There, she and students under her direction unearthed evidence that the Incas had left their mark after conquering the region’s Chimú empire in the 15th century. “We found Chimú pottery and architecture that show Inca influences,” she says, in addition to centuries-old animal matter and human remains.

During her 10-month Fulbright fellowship, Aland hopes to learn the extent of the Incas’ influence on the Chimú people through further excavation and laboratory analysis of her findings. “We want to piece together how the two empires interacted,” she says. “Did they go to war, or make peace living under new rules? We always can learn from the past.”

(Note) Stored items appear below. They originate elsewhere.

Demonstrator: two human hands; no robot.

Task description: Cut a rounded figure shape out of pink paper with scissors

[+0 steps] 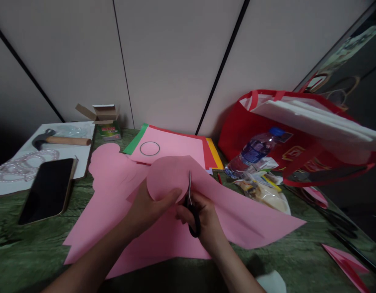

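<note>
A sheet of pink paper [168, 177] is raised over the table, its left part cut to a rounded edge. My left hand [151, 209] grips that rounded part, thumb on top and the other fingers hidden beneath. In my right hand [206, 215] are black-handled scissors [192, 213], their blades pointing away from me at the paper. To the right of the blades the sheet runs out into a long pointed flap [251, 219]. More pink paper [111, 207] lies under my hands, with scalloped edges at its upper left.
A phone [49, 191], a hammer [65, 140] and clear beads [23, 167] lie left. Behind are a small open box [110, 128] and coloured sheets [175, 142] with a ring [150, 148]. A water bottle [251, 154], food packets [264, 189] and a red bag [236, 126] stand right.
</note>
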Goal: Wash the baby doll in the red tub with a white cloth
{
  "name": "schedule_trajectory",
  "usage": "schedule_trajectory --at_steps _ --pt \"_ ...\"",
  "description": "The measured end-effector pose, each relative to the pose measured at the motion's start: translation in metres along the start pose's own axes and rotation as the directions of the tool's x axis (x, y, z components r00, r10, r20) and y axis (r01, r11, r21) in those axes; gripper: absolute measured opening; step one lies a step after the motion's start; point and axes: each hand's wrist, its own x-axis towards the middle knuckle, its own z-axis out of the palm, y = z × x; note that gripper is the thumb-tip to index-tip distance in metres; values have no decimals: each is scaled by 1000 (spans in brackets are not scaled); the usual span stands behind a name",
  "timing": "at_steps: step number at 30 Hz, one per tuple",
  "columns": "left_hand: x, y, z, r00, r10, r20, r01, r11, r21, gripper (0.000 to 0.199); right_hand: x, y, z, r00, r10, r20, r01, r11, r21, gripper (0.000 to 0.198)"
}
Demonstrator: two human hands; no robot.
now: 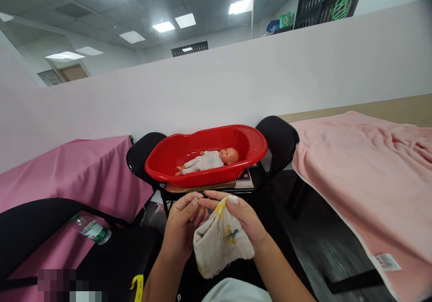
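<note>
In front of the one red baby tub [256, 146], both hands pinch one small white printed washcloth [221, 243] at its top edge: the left hand [184, 223] and right hand [245, 218] meet fingertip to fingertip. One doll [209, 160] lies in the tub, which rests across two black chairs [280, 142]. One water bottle [91, 228] lies at left.

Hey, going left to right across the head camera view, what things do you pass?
Magenta cloth → water bottle → left hand → small printed cloth → right hand → pink towel.
</note>
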Motion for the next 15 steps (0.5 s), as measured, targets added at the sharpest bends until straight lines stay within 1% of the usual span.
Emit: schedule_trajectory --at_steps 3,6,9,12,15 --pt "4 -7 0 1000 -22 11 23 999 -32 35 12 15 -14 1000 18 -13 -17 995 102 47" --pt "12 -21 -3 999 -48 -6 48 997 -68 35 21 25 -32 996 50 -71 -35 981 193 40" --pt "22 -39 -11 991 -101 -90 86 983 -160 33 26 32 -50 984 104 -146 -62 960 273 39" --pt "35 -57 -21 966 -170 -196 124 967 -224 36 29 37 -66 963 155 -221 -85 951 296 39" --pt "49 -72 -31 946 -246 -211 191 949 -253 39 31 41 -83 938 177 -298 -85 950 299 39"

Aland, a Dallas native, earned a Bachelor’s degree in Spanish from the University of Southern California in 2004. At SMU, where she earned a Master’s degree in anthropology in 2006, she has studied archaeological theory, methods and grant writing while directing summer field research in Peru.

“Amanda is developing important new perspectives on the expansion of the Inca empire,” says Alan Covey, assistant professor of anthropology and Aland’s dissertation adviser. “Peru’s north coast was an important provincial region, but one that is still not well understood by archaeologists. Her research stands to make a valuable contribution.”

Aland is one of 1,450 U.S. citizens selected to study abroad this year through the U.S. State Department’s Fulbright U.S. Student Program, and one of 40 SMU students who have been awarded the fellowship in the last 35 years.